Detailed Background on Shared Revenue
The details of Shared Revenue have evolved over time in the state of Wisconsin and is fairly complex. For those interested in learning more about the historical background of shared revenue, I highly recommend reading about it here: Shared Revenue Program (County and Municipal Aid and Utility Aid) (Informational Paper 22) starting on page 7.
If we step in and “save the day,” there will be no consequences for the poor policies which led to the current situation.

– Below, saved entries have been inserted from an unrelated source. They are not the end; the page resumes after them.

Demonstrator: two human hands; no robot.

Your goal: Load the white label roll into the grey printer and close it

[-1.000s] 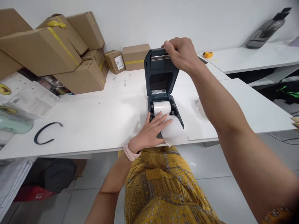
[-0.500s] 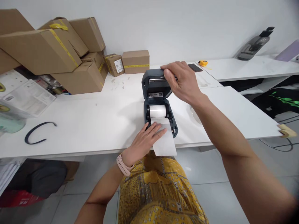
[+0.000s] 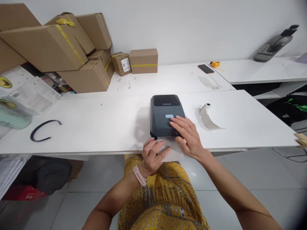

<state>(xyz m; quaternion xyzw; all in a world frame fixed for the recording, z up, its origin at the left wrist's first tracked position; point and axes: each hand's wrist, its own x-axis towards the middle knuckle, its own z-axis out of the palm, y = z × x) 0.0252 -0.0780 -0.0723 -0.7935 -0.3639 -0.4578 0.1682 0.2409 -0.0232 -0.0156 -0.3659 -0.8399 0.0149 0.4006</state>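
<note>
A dark grey label printer sits near the table's front edge with its lid down. On the front right of that lid rests my right hand, fingers stretched out, thumb at the front edge. White label paper comes out under the lid's front and hangs over the table edge. Over its left part lies my left hand, with loosely bent fingers apart, just below the printer's front left corner. The paper roll inside is hidden by the lid.
On the white table, a small paper roll with a loose strip lies to the right. Cardboard boxes are stacked at the back left. A black curved band lies left; a phone and a yellow tape measure lie back right.
The printer's lid has come down from raised to shut over the roll. My right hand has moved down and toward me with it. My left hand has shifted slightly toward me along the paper.
</note>
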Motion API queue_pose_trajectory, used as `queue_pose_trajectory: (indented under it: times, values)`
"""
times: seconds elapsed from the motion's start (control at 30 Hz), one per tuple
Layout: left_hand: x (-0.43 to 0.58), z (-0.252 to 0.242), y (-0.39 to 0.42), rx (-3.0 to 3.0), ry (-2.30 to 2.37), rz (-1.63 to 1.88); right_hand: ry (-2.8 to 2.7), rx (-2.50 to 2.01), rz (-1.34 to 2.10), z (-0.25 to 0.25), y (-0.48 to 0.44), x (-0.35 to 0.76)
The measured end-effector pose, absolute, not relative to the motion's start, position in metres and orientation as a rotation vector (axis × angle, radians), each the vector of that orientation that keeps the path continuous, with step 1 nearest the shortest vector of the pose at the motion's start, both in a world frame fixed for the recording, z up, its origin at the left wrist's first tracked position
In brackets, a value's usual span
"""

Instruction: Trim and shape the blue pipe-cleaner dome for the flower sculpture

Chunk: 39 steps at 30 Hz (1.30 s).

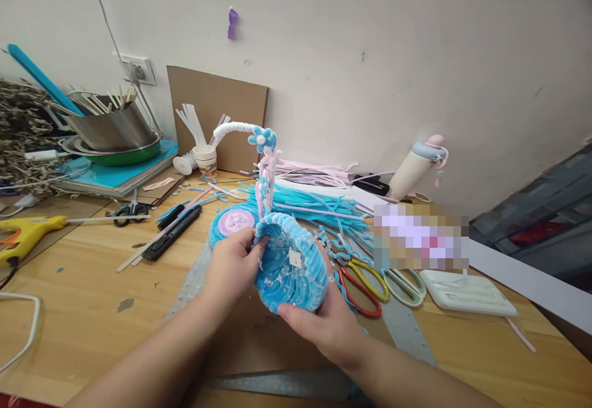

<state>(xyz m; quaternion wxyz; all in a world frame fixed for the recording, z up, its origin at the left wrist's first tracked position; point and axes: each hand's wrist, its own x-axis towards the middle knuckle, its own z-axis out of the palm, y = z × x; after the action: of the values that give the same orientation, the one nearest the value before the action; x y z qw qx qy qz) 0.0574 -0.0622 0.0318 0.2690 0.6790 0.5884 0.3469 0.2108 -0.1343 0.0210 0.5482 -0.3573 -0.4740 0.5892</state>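
Observation:
A blue pipe-cleaner dome (290, 263) with clear beads and a small white tag is held over the wooden table (83, 309), tilted toward me. My left hand (234, 265) grips its left rim, thumb on the edge. My right hand (321, 322) cups it from below and the right. Behind it rises a white fuzzy hooked stem with a blue flower (263, 140) and hanging pink strands. A blue disc with a pink centre (231, 222) lies just behind my left hand.
Blue, pink and white pipe cleaners (314, 201) lie heaped behind. Red, yellow and white scissors (370, 285) are to the right, then a white flat tray (467, 292). Yellow glue gun (28, 232), black scissors (129, 211), black cutter (173, 232), paper cup (206, 160), metal bowl (108, 127) on the left.

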Motion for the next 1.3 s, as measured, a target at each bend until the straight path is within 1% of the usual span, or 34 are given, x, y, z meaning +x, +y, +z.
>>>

Since being elected, I have been asked by some local officials to change the process and fund more of the services from state tax revenues while others have asked to leave it alone as they want to retain local control. To have to go to referendum is a lot of work, and I am okay with that. Why? As the recipient of the services, you are the best decision maker on if a referendum should pass.
I have been a big supporter of the current process because it puts complete control of local government in the hands of the local voters through the people they elect locally and through their voice on referendums. Throughout the state, there have been a large number of referendums that have both passed and failed, and the results have been controlled by you, the voter. Overall, it has helped to keep government limited, and history has proven that the more limited government is, the more free people are, and the more free people are the more prosperous and content. It is the formula behind the Declaration of Independence, the United States Constitution, and the American Dream.